[Opening Records for processing section]

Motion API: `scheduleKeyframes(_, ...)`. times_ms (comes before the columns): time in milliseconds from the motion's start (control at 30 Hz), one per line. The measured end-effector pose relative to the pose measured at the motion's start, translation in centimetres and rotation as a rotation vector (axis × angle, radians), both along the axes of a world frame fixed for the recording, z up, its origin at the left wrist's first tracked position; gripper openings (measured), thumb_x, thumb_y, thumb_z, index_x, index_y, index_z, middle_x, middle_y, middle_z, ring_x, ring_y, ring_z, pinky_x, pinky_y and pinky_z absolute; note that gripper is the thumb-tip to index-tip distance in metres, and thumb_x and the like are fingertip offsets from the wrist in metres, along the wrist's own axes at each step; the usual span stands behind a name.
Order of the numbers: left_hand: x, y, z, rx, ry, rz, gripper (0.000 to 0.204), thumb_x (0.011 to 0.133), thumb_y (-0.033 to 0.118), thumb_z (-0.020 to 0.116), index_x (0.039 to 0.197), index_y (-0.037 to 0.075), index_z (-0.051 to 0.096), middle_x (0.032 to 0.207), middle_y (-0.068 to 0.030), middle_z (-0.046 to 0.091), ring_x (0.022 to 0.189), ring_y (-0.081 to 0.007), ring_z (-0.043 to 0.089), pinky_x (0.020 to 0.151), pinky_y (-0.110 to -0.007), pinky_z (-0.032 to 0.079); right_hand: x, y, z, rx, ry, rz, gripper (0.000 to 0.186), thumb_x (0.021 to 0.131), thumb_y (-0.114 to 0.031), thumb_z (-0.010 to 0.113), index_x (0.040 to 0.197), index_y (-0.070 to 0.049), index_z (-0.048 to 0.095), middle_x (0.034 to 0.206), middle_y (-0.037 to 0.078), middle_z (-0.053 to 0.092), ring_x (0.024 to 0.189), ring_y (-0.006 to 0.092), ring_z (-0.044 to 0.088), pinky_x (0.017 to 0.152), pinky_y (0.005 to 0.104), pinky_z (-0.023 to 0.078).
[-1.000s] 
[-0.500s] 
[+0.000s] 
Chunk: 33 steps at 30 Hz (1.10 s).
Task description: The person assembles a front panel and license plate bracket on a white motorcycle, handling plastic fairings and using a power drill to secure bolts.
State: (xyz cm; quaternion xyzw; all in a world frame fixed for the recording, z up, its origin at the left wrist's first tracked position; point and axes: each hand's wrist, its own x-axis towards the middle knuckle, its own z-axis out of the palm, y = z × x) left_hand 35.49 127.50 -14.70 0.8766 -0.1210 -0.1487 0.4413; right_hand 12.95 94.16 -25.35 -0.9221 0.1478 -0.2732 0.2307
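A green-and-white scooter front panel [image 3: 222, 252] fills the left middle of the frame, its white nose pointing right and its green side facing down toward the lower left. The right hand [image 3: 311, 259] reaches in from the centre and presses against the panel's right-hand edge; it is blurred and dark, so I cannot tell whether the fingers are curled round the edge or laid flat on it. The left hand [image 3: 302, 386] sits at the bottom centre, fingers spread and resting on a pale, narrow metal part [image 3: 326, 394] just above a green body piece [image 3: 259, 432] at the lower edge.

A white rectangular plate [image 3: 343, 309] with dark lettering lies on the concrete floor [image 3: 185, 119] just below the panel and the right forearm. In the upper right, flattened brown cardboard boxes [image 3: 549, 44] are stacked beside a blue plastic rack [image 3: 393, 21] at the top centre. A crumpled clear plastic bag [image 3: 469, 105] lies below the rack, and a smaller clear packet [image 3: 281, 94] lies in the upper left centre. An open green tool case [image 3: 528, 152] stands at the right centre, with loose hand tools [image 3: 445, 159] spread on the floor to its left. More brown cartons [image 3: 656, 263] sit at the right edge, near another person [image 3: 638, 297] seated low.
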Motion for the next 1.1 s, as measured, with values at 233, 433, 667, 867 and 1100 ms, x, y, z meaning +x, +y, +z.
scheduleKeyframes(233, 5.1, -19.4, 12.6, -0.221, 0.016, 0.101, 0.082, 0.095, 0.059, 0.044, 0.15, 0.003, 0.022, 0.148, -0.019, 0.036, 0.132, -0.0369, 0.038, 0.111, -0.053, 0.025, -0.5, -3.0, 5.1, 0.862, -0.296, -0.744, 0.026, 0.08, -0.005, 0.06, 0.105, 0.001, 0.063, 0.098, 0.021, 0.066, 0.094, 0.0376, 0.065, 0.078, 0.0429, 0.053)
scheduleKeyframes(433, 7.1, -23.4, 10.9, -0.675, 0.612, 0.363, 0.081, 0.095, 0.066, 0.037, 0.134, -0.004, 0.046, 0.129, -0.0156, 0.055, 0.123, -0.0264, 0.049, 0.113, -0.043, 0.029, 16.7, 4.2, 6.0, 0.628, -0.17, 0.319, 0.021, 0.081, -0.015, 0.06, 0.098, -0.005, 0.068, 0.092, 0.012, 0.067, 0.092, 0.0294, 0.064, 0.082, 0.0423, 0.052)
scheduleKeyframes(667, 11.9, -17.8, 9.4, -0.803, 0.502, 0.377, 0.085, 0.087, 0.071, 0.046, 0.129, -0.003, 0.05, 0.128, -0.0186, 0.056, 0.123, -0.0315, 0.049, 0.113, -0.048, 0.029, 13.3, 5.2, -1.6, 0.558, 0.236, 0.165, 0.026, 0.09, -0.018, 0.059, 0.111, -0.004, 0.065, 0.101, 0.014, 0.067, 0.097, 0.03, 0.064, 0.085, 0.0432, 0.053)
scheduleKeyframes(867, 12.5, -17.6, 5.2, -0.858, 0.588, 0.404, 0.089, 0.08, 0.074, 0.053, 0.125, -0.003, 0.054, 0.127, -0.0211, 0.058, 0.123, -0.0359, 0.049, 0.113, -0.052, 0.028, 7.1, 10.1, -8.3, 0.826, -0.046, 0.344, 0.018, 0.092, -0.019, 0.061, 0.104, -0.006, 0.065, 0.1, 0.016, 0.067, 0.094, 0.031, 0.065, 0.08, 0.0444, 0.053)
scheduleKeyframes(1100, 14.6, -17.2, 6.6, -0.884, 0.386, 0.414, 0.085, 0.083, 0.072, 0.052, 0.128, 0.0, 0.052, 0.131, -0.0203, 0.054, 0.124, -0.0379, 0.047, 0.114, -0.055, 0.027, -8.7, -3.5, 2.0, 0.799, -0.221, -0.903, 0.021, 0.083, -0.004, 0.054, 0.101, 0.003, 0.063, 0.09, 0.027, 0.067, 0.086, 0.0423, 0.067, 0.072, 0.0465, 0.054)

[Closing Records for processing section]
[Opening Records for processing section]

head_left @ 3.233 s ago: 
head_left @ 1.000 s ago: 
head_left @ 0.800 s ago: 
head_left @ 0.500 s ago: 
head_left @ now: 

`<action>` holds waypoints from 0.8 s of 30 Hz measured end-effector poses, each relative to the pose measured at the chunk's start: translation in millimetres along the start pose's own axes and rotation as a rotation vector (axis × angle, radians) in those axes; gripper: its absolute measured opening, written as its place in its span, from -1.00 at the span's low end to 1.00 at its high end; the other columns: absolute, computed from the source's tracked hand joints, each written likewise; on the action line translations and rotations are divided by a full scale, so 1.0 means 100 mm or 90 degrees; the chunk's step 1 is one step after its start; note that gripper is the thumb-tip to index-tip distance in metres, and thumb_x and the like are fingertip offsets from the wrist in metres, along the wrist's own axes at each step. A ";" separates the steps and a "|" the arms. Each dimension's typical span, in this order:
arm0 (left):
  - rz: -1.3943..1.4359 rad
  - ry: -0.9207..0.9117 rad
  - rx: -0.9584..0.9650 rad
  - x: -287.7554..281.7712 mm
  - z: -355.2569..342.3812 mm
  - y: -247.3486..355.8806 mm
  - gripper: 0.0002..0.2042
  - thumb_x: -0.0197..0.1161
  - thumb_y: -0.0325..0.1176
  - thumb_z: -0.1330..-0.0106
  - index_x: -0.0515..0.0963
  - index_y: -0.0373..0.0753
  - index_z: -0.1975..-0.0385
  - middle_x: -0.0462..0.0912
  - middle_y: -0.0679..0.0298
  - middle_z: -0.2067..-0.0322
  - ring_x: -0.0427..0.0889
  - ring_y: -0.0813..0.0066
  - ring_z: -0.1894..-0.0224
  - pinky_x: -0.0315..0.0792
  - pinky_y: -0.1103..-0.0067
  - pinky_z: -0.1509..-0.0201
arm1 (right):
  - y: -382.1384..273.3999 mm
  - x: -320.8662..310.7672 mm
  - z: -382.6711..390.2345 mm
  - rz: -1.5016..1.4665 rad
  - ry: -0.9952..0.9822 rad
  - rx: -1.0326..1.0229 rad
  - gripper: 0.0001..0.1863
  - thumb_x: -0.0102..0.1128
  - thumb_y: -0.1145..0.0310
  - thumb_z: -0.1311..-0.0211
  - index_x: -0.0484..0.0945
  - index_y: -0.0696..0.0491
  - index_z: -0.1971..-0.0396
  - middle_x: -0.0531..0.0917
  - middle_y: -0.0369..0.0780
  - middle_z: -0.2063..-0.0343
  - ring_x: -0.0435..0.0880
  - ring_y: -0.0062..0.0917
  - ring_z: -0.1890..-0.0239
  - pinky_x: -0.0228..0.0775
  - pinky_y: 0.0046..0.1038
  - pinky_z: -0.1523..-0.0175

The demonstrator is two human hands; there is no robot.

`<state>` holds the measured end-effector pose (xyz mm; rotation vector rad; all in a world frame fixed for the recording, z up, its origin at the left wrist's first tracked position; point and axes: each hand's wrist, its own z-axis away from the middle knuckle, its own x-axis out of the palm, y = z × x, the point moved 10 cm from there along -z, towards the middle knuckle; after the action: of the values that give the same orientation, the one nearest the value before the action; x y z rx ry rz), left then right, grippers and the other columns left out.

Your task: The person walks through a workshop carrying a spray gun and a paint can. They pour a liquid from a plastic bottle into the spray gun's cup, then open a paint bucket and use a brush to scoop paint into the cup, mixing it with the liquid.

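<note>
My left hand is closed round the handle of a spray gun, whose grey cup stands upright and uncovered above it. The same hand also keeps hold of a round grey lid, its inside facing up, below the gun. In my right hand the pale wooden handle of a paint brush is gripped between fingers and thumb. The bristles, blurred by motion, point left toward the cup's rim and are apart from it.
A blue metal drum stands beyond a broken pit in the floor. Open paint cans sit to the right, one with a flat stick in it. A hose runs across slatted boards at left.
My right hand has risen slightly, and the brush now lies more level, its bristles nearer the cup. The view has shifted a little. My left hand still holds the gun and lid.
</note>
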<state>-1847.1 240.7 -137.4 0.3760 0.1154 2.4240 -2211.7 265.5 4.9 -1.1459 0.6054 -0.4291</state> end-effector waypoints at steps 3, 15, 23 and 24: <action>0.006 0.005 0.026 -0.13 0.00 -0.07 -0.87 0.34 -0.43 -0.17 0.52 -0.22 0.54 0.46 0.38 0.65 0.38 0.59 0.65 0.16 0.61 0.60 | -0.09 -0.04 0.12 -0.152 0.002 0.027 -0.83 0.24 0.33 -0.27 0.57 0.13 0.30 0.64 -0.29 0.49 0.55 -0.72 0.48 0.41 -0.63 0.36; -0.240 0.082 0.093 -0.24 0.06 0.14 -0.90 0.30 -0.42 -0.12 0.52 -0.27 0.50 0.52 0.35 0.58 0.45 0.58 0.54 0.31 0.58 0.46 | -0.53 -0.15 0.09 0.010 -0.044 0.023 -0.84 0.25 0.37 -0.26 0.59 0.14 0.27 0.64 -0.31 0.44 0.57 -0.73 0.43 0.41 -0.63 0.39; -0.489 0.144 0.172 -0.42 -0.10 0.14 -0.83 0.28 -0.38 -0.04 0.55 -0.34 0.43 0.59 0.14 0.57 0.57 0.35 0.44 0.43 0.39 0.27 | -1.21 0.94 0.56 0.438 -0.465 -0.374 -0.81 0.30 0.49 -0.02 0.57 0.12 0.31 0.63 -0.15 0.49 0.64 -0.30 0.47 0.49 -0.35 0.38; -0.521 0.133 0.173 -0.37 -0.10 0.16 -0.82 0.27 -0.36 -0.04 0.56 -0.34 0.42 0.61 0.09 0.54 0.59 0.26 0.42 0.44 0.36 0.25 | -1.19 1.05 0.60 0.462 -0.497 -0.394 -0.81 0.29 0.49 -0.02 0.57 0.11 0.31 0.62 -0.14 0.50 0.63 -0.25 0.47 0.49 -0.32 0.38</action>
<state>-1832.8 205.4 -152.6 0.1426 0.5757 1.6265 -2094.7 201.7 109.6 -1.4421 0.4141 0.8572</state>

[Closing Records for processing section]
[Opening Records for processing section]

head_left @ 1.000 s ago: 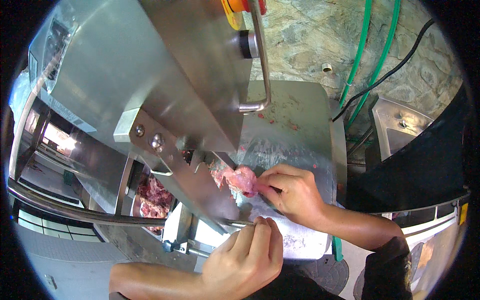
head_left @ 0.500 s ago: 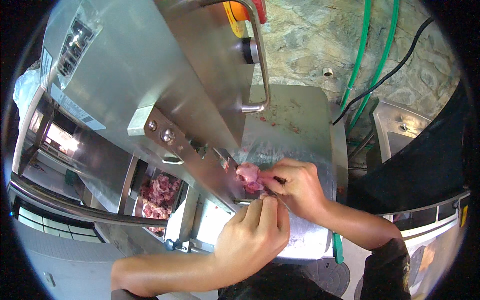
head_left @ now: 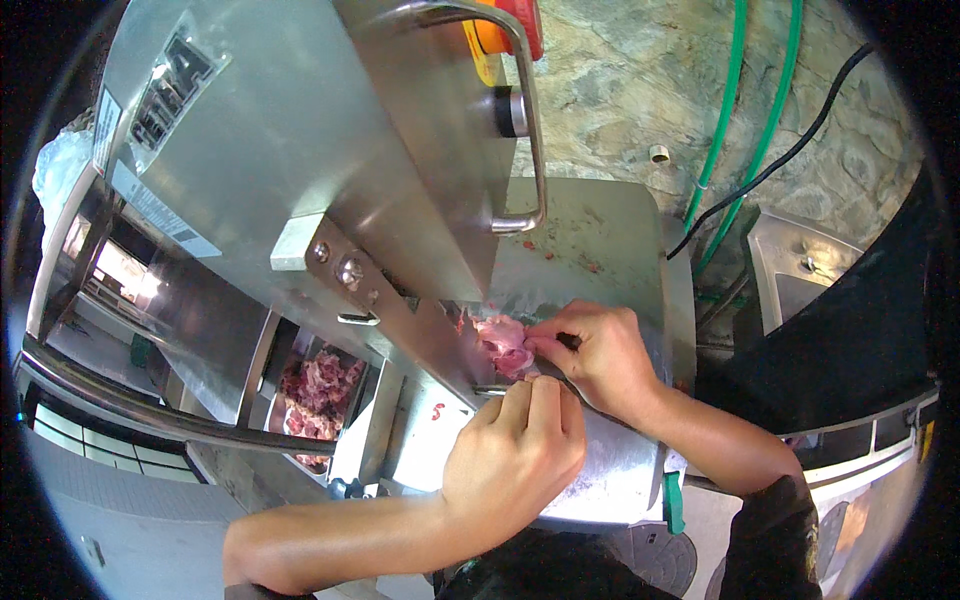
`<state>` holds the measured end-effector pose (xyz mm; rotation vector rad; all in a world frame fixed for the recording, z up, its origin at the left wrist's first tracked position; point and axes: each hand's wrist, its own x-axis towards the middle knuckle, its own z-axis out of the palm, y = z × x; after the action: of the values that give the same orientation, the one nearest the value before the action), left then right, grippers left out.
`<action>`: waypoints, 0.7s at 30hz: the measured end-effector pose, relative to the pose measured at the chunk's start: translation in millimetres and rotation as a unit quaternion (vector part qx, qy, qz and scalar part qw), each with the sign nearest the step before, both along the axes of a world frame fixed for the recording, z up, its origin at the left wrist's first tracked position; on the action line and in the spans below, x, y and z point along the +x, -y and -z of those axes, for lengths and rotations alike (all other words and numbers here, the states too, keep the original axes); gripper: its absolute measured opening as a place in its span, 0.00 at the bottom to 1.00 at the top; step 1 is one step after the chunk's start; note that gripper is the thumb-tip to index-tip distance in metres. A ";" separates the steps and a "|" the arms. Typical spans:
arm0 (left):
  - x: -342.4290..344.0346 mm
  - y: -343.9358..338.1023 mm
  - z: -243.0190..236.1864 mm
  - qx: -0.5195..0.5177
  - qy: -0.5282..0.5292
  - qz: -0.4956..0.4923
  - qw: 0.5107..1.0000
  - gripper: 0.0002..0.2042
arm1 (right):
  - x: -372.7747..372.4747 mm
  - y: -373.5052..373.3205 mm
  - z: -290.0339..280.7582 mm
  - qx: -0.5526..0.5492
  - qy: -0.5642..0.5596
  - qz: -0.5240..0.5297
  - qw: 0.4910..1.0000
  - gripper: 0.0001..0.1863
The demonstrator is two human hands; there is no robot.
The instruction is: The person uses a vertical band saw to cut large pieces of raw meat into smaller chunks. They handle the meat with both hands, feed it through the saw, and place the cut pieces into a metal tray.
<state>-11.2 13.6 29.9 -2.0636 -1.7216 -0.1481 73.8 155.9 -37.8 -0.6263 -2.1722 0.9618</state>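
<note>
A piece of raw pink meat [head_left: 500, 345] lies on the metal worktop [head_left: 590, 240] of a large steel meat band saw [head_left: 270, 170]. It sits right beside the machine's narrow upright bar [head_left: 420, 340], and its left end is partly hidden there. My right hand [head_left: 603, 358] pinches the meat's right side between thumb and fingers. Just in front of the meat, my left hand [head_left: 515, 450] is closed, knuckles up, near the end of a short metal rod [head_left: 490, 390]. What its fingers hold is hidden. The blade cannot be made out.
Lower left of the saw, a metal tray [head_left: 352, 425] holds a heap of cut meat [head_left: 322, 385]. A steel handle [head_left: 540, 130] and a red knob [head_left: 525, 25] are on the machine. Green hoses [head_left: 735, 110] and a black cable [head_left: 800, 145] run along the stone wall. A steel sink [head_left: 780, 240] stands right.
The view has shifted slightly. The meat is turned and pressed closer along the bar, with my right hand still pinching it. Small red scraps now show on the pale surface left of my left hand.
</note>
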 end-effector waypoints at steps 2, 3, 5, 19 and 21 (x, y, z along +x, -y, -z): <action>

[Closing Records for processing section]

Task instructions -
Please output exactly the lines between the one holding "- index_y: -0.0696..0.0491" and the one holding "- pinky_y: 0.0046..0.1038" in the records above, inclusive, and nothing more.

Completed task -
  - index_y: -0.0696..0.0491
  - index_z: -0.1971..-0.0396
  - middle_x: -0.0531..0.0917
  - middle_y: -0.0369..0.0780
  - middle_z: -0.2063..-0.0343
  - ring_x: -0.0435..0.0880
  - ring_y: -0.0062..0.0917
  - ring_z: -0.1890..-0.0239
  - pinky_x: -0.0228..0.0775
  - pinky_y: 0.0046..0.1038

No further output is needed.